8– Özel Nitelikli Kişisel Verilerin Hasta Aile Üyeleri ve Onay Verdiği Diğer Kişilere Aktarımına Yönelik Açık Rıza 6698 sayılı Kişisel Verilerin Korunması Kanunu, Hasta Hakları Yönetmeliği, Kişisel Sağlık Verileri Hakkında Yönetmelik başta olmak üzere ilgili mevzuat hükümlerine uygun olarak tıbbi gereklilik, mahkeme kararı ile aktarımı zorunlu olan haller (örn. T.C. Sağlık Bakanlığı, T.C. Sosyal Güvenlik Kurumu, mahkemeler, hasta sevki / nakli yapılan kuruluşlar, hastane/hasta bilgi yönetim sistemi firmaları) haricinde de aşağıda belirlediğim aile üyelerime / yakınlarıma, refakatçilerime, vekilime veya kanuni temsilcime ve diğer izin verdiğim aşağıdaki üçüncü kişilere sağlık verilerimin (örn. tahlil sonuçları, tetkik bilgilerim, randevu bilgilerim, sağlık durumum ile ilgili genel bilgim) aktarılmasına,

Ad Soyad


Yakınlık Derecesi / İlgi


T.C. Kimlik No.

.
İletişim Bilgisi

(Hasta tarafından özel nitelikli kişisel verilerin aktarımına izin verilen aile yakını, refakatçi ve diğer üçüncü kişilere ait bilgiler yukarıda Hasta tarafından elle doldurulur)

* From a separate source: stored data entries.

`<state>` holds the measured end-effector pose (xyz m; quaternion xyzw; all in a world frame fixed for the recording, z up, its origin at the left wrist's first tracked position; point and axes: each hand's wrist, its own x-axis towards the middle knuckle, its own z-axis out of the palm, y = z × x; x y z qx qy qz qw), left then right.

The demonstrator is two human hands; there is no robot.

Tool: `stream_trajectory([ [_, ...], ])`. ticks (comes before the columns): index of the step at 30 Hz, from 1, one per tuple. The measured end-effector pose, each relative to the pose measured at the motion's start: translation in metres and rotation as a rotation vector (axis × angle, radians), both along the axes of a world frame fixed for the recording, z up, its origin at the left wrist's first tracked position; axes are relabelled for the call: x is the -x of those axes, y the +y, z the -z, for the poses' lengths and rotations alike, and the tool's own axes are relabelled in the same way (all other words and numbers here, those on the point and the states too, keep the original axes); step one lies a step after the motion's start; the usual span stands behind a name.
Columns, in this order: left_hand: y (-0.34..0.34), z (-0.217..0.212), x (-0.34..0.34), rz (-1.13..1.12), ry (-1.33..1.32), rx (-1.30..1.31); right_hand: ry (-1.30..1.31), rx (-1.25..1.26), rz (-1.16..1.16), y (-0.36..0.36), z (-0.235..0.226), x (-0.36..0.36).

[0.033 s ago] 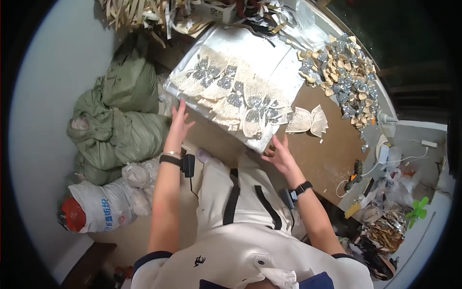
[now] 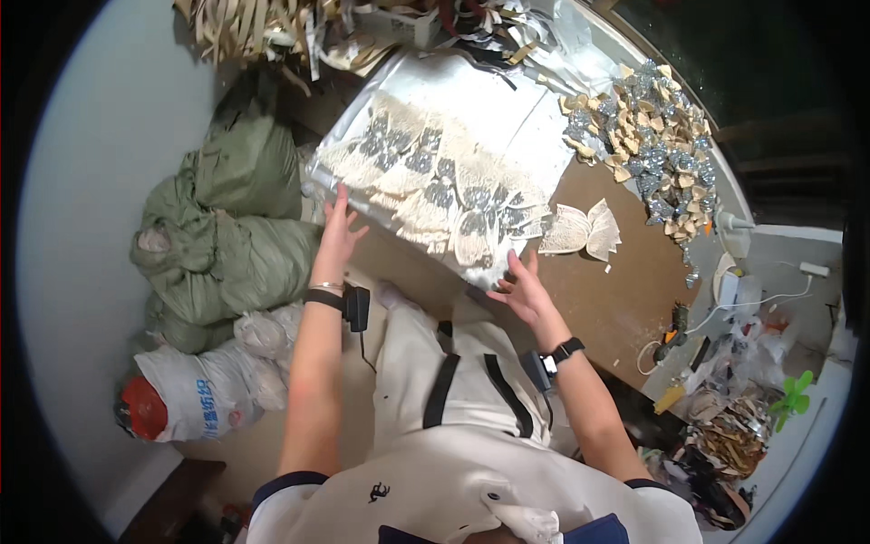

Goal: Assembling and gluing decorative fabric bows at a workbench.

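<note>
Bright glare on silver surface (image 2: 515, 109), dark upper right, black fisheye rim, bowed edges

Cream textured pieces (image 2: 473, 240) show dark grey patches. The surface (image 2: 453, 82) is silver. The bulky sacks (image 2: 263, 263) are olive green

"What sort of place is it?"

"A small workshop, it seems: pale patterned pieces (image 2: 476, 240) overlap on a silvery board (image 2: 458, 77), and small tan and silver parts (image 2: 645, 163) lie heaped on a brown counter (image 2: 625, 313)."

"Could it be inside a home?"

"That can't be told, but bulging green sacks (image 2: 245, 163) crowd one side and long strips (image 2: 245, 32) lie bunched beyond."
</note>
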<state>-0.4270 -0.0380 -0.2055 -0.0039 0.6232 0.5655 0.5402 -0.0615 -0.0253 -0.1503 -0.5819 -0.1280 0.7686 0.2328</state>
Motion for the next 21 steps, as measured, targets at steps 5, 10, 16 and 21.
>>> stream_trajectory([
  [5,0.047,0.032,-0.001,0.015,0.010,0.041,-0.018,0.018,0.063,0.033,0.036,0.026],
  [10,0.074,0.048,-0.015,-0.077,0.127,-0.080,-0.143,0.052,0.091,0.046,0.066,0.050],
  [16,0.094,0.043,-0.047,-0.187,0.083,-0.100,-0.307,-0.032,0.093,0.036,0.092,0.055],
  [21,0.137,0.043,-0.036,-0.115,-0.056,-0.162,-0.237,-0.164,0.248,0.062,0.098,0.075],
])
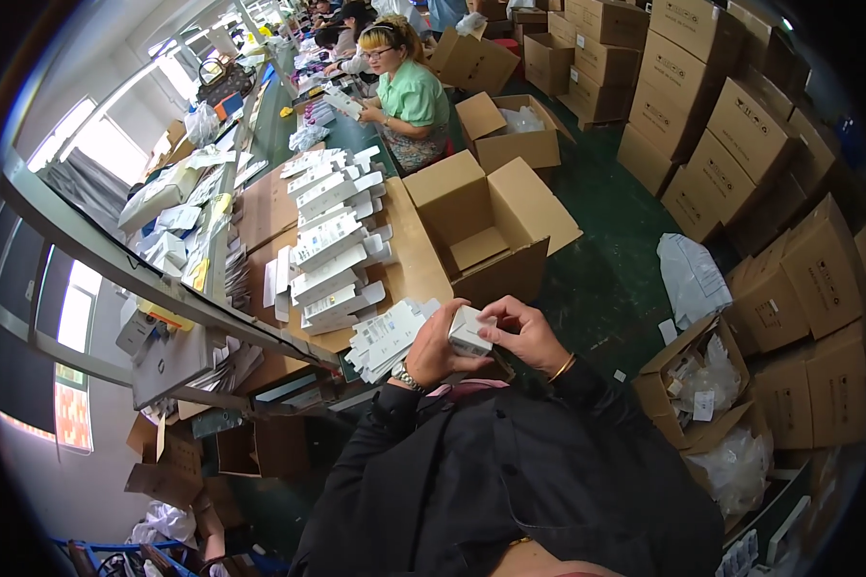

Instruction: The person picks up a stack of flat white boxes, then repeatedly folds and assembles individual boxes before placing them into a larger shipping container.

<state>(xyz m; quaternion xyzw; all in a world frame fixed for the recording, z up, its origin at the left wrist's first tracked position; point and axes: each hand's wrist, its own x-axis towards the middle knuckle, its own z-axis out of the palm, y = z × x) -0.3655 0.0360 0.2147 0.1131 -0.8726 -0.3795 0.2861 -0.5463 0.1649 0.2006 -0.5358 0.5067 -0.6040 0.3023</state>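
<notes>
White box (471,333) sits in both hands (431,350) beside white cartons (387,338).

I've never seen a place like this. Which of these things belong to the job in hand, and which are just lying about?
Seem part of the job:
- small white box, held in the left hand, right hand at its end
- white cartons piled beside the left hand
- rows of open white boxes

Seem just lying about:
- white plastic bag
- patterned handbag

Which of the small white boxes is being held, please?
The white box in the left hand, with the right hand at its side; the rows of white boxes lie on the table instead.
</notes>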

Onay veriyorum.                                                                   Onay vermiyorum.

9-– İşbu metin kapsamında yukarıda bana anlatılanları ve haklarımı okuduğumu, anladığımı, tamamen özgür iradem ile ve muayenehane tarafından herhangi bir baskı altında bırakılmayarak tarafıma sms/elektronik posta ile ileti gönderilmesine açık rıza gösterdiğimi beyan ederim.)

Onay veriyorum.                                                                   Onay vermiyorum.